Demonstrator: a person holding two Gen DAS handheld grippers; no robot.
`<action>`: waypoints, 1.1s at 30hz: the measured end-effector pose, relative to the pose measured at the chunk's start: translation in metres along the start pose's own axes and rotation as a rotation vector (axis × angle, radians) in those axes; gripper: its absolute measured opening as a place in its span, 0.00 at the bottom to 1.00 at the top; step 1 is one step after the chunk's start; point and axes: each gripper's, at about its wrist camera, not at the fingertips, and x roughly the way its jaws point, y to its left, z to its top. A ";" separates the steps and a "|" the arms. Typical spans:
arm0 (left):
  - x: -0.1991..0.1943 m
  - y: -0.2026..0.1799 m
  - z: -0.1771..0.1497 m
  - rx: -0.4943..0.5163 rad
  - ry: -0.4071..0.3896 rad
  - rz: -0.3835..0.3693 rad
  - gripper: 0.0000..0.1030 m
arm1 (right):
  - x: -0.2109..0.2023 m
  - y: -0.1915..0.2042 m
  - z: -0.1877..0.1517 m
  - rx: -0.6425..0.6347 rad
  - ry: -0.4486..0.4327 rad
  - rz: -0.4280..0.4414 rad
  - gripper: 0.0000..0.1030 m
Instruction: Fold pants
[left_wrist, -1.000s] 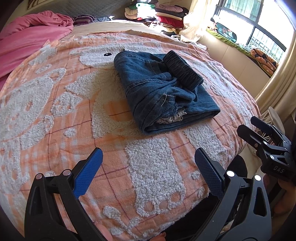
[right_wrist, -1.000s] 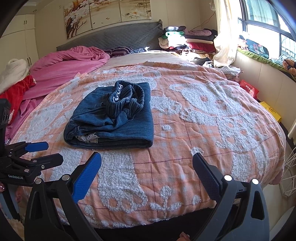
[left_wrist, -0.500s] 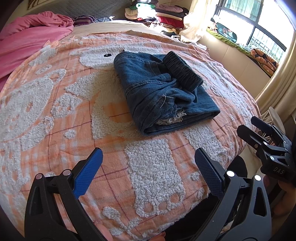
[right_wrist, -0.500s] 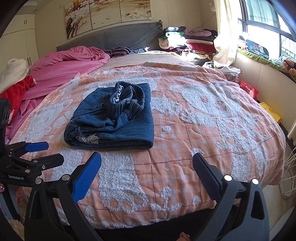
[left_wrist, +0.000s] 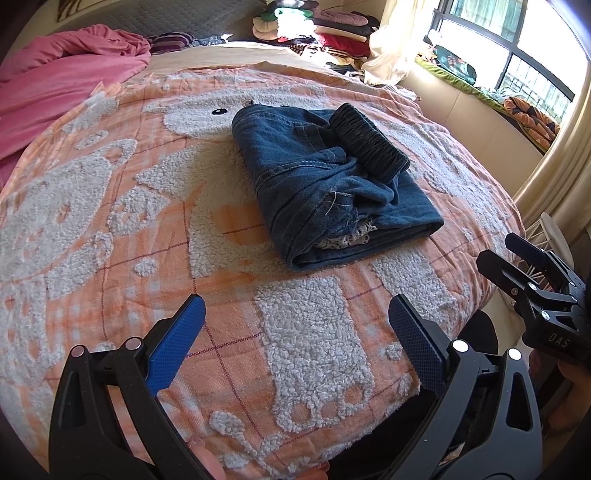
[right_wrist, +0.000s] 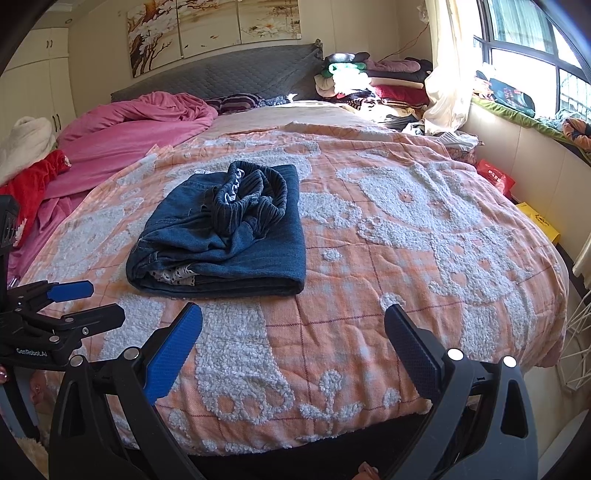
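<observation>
Blue denim pants (left_wrist: 332, 184) lie folded in a bundle on the orange and white bedspread (left_wrist: 110, 206), dark ribbed waistband on top. They also show in the right wrist view (right_wrist: 221, 236). My left gripper (left_wrist: 295, 325) is open and empty, held over the bed's near edge, short of the pants. My right gripper (right_wrist: 293, 332) is open and empty, also near the front edge. Each gripper shows in the other's view: the right one (left_wrist: 513, 258) at the right, the left one (right_wrist: 74, 302) at the left.
A pink duvet (right_wrist: 140, 129) lies at the bed's far left, with a red cloth (right_wrist: 33, 177) beside it. Stacked clothes (right_wrist: 369, 81) sit by the grey headboard (right_wrist: 221, 77). A window ledge (right_wrist: 517, 118) runs along the right. A white wire rack (right_wrist: 576, 339) stands at the bed's right corner.
Nothing has visibly changed beyond a slight shift of both views. The pants lie as before and both grippers stay open.
</observation>
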 end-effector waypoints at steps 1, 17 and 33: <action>0.000 0.000 0.000 0.001 0.000 -0.001 0.91 | 0.000 0.000 0.000 0.001 0.000 0.000 0.96; 0.001 0.001 -0.001 -0.003 0.006 0.033 0.91 | 0.000 0.001 -0.001 0.003 0.003 -0.003 0.96; -0.015 0.008 0.011 0.001 -0.044 0.015 0.91 | 0.013 -0.006 0.004 0.005 0.036 -0.022 0.96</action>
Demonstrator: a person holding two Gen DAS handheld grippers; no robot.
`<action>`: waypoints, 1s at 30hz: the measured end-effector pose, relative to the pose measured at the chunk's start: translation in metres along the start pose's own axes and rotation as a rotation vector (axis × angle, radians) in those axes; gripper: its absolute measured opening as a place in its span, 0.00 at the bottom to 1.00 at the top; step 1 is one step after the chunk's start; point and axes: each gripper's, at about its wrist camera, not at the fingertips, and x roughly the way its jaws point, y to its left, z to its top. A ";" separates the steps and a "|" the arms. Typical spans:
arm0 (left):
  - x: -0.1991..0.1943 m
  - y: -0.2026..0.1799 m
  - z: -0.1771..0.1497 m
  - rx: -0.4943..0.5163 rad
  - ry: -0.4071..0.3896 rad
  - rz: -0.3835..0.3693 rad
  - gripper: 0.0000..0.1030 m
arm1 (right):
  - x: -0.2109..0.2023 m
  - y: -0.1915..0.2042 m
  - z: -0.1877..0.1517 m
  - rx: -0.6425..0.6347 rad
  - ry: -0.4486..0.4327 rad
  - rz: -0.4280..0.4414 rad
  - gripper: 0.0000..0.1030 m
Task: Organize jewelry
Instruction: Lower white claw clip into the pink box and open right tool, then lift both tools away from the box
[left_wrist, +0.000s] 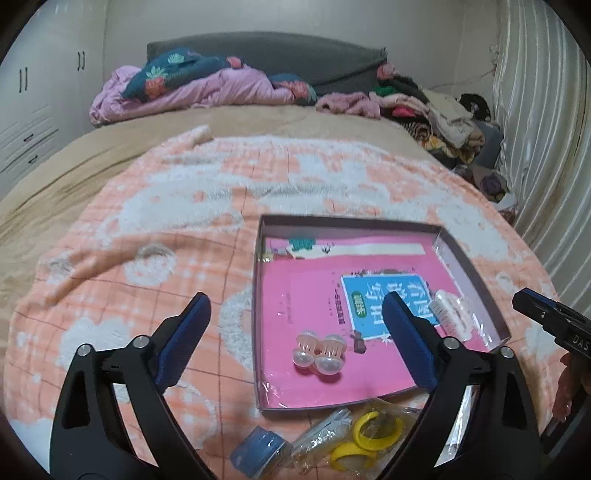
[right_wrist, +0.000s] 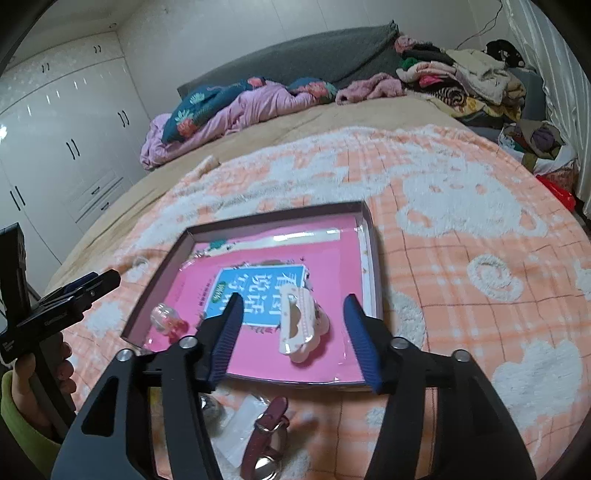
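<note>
A shallow box (left_wrist: 351, 220) with a pink lining lies on the bed. In the left wrist view my left gripper (left_wrist: 295, 301) hangs wide open above its near left part, with nothing between the fingers. Below it a pink clip with pearl ends (left_wrist: 320, 354) rests on the lining. In the right wrist view my right gripper (right_wrist: 293, 300) is open over the box (right_wrist: 273, 218). A white claw clip (right_wrist: 299, 326) lies on the lining between its fingers, and the pads do not touch it. The pearl clip (right_wrist: 166, 317) shows at the left.
Loose items lie on the orange checked blanket in front of the box: yellow bangles in a clear bag (left_wrist: 369, 435), a small blue box (left_wrist: 258, 452) and a maroon-strapped watch (right_wrist: 269, 432). Crumpled bedding and piled clothes sit at the bed's far end. White wardrobes stand on the left.
</note>
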 end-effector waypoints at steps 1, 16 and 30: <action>-0.004 0.001 0.001 -0.001 -0.011 0.004 0.89 | -0.004 0.001 0.001 -0.001 -0.009 0.001 0.62; -0.073 0.009 0.002 -0.026 -0.133 -0.005 0.91 | -0.056 0.015 -0.002 -0.023 -0.079 0.026 0.71; -0.089 -0.010 -0.019 0.033 -0.117 -0.014 0.91 | -0.088 0.029 -0.014 -0.044 -0.099 0.029 0.75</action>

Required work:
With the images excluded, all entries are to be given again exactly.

Reply:
Demonstrator: a person holding two Gen DAS handheld grippers; no robot.
`<action>`: waypoints, 1.1s at 30hz: the measured end-effector pose, relative to the pose measured at the chunk's start: translation in metres along the start pose's own axes and rotation as a rotation vector (axis × angle, radians) in those axes; gripper: its absolute measured opening as a place in its span, 0.00 at the bottom to 1.00 at the top; step 1 is one step after the chunk's start; point and axes: each gripper's, at about its wrist camera, not at the fingertips, and x roughly the way its jaws point, y to its left, z to its top. A ";" separates the steps and a "|" the arms. Typical spans:
arm0 (left):
  - x: -0.1991..0.1943 m
  - y: -0.2026..0.1799 m
  - z: -0.1771..0.1497 m
  - rx: -0.4943..0.5163 rad
  - ry: -0.4071..0.3896 rad
  - rz: -0.3835..0.3693 rad
  - gripper: 0.0000..0.1030 m
arm1 (right):
  - x: -0.2109..0.2023 m
  - y: -0.1915..0.2042 m
  - z: -0.1877..0.1517 m
  - rx: -0.6425..0.6347 rad
  - ry: -0.4486..0.4327 rad
  - rz: -0.4280..0.4414 rad
  - gripper: 0.0000..0.1030 m
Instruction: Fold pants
[left_wrist, -1.000s] 
[right_wrist, -1.000s] 
[left_wrist, -0.500s] 
[right_wrist, -0.500s] 
[left_wrist, +0.000s] 
[right_wrist, +0.000s] 
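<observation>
Blue denim pants (left_wrist: 332, 184) lie folded in a bundle on the orange and white bedspread (left_wrist: 110, 206), dark ribbed waistband on top. They also show in the right wrist view (right_wrist: 221, 236). My left gripper (left_wrist: 295, 325) is open and empty, held over the bed's near edge, short of the pants. My right gripper (right_wrist: 293, 332) is open and empty, also near the front edge. Each gripper shows in the other's view: the right one (left_wrist: 513, 258) at the right, the left one (right_wrist: 74, 302) at the left.
A pink duvet (right_wrist: 140, 129) lies at the bed's far left, with a red cloth (right_wrist: 33, 177) beside it. Stacked clothes (right_wrist: 369, 81) sit by the grey headboard (right_wrist: 221, 77). A window ledge (right_wrist: 517, 118) runs along the right. A white wire rack (right_wrist: 576, 339) stands at the bed's right corner.
Nothing has visibly changed beyond a slight shift of both views. The pants lie as before and both grippers stay open.
</observation>
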 end-effector waypoints at steps 1, 17 and 33: <action>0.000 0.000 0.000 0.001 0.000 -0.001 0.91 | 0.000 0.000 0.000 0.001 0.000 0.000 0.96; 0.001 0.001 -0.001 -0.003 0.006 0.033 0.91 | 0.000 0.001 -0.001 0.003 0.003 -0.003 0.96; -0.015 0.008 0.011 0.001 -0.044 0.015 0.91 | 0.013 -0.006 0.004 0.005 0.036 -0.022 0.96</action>
Demonstrator: a person holding two Gen DAS handheld grippers; no robot.
`<action>`: waypoints, 1s at 30hz: the measured end-effector pose, relative to the pose measured at the chunk's start: translation in metres along the start pose's own axes and rotation as a rotation vector (axis × angle, radians) in those axes; gripper: its absolute measured opening as a place in its span, 0.00 at the bottom to 1.00 at the top; step 1 is one step after the chunk's start; point and axes: each gripper's, at about its wrist camera, not at the fingertips, and x roughly the way its jaws point, y to its left, z to its top. A ";" separates the steps and a "|" the arms. Typical spans:
arm0 (left):
  - x: -0.1991..0.1943 m
  - y: -0.2026..0.1799 m
  - z: -0.1771..0.1497 m
  - rx: -0.4943..0.5163 rad
  - ry: -0.4071..0.3896 rad
  - rz: -0.3835..0.3693 rad
  - gripper: 0.0000..0.1030 m
arm1 (right):
  - x: -0.2109..0.2023 m
  - y: -0.1915..0.2042 m
  - z: -0.1877..0.1517 m
  - rx: -0.6425..0.6347 rad
  - ry: -0.4486..0.4327 rad
  - rz: -0.4280..0.4414 rad
  - gripper: 0.0000..0.1030 m
Task: Organize jewelry
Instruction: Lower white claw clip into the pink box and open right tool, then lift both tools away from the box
[left_wrist, +0.000s] 
[right_wrist, +0.000s] 
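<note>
A shallow box (left_wrist: 351, 220) with a pink lining lies on the bed. In the left wrist view my left gripper (left_wrist: 295, 301) hangs wide open above its near left part, with nothing between the fingers. Below it a pink clip with pearl ends (left_wrist: 320, 354) rests on the lining. In the right wrist view my right gripper (right_wrist: 293, 300) is open over the box (right_wrist: 273, 218). A white claw clip (right_wrist: 299, 326) lies on the lining between its fingers, and the pads do not touch it. The pearl clip (right_wrist: 166, 317) shows at the left.
Loose items lie on the orange checked blanket in front of the box: yellow bangles in a clear bag (left_wrist: 369, 435), a small blue box (left_wrist: 258, 452) and a maroon-strapped watch (right_wrist: 269, 432). Crumpled bedding and piled clothes sit at the bed's far end. White wardrobes stand on the left.
</note>
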 end-effector waypoints at steps 1, 16 and 30: <action>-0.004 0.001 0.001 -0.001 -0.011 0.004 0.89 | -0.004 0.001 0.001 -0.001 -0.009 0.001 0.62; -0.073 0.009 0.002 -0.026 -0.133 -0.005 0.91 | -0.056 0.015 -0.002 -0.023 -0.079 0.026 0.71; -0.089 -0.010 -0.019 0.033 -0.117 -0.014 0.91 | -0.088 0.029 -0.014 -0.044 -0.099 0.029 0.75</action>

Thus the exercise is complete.